When I attended therapy at CAPS for my anxiety this semester I went through an extensive list of things that might be causal: the fact that I sometimes work up to forty hours a week, that I have a constant fear about money and not having any, that Wesleyan, on occasion, sends me emails indicating that I will be charged an extra $3,000 for something, or that I may not be offered financial aid next semester if I do not immediately correct some mistake on my iDoc, that I have a food hoarding problem, that I had to report a family member to Department of Health and Human Services this winter, and the list goes on. At the end of the session, my therapist asked, “So what would you like to work on this semester?” I felt confused. These factors were almost all external, things that were happening to me or things that I had to do out of necessity. The framing of my mental health as “something to work on,” as though it were a self-help goal, seemed strange to me. I am by no means dragging my therapist (who I very much like), or the concept of therapy. But I believe that language around mental health is often so disembodied, so abstract that it begins to feel as though it is all just in our heads, that reciting a few mantras in the mirror and jotting down feelings in a journal might solve it all. 

When I went on medication, I had to reframe my thinking about my anxiety attacks. I no longer dismiss them as just in my head. They are not a heart attack, not a stroke, and I can reassure myself of these things. But they are a medical issue, they are real, they are manifest in my body. My unbalanced brain chemistry is just as physical as any other health concern and taking medication is an appropriate response. Similarly, the waves of dread that occasionally washed over me when I had, only a second before, been sitting perfectly still and feeling perfectly fine were not disembodied from my reality. The feeling that my position is unstable, the fear of having things taken from me, the stress of over work are all real concerns that arise out of real things that have happened to me. 

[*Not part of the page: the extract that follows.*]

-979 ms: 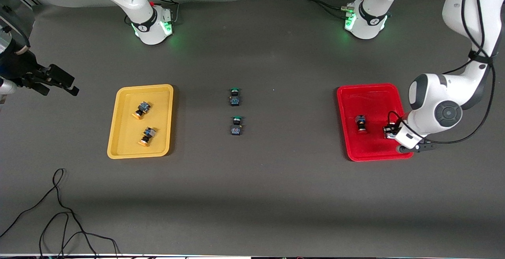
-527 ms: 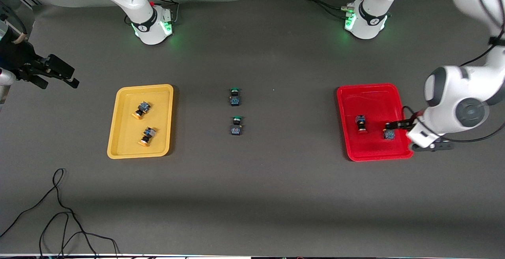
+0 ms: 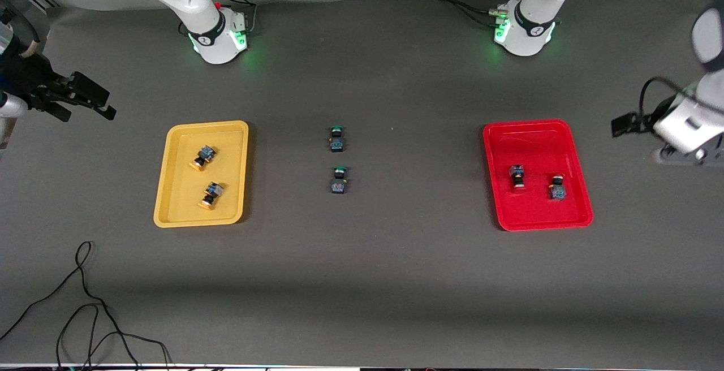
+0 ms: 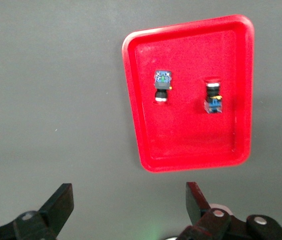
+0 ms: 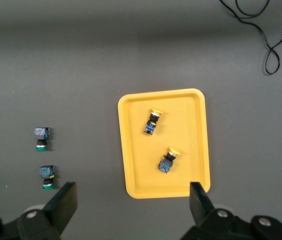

Mental health is not an abstraction. Going to CAPS, however good and ultimately necessary and important, is not a treatment for Wesleyan’s system of inequality, only a response to the trauma inflicted by it. Admin should not respond to students who bring up concrete issues with “Go to CAPS.” However much it might help them individually, it will not change the systematic problems that their anxieties arose out of in the first place. Wesleyan, as a whole, should acknowledge that these group therapy sessions are not the ultimate solution to the problem, but only a piece of it. And students, like myself, who suffer from mental health issues should go to CAPS, should take medicine if appropriate, should take care of themselves, and should also be reassured, it’s not just in your head.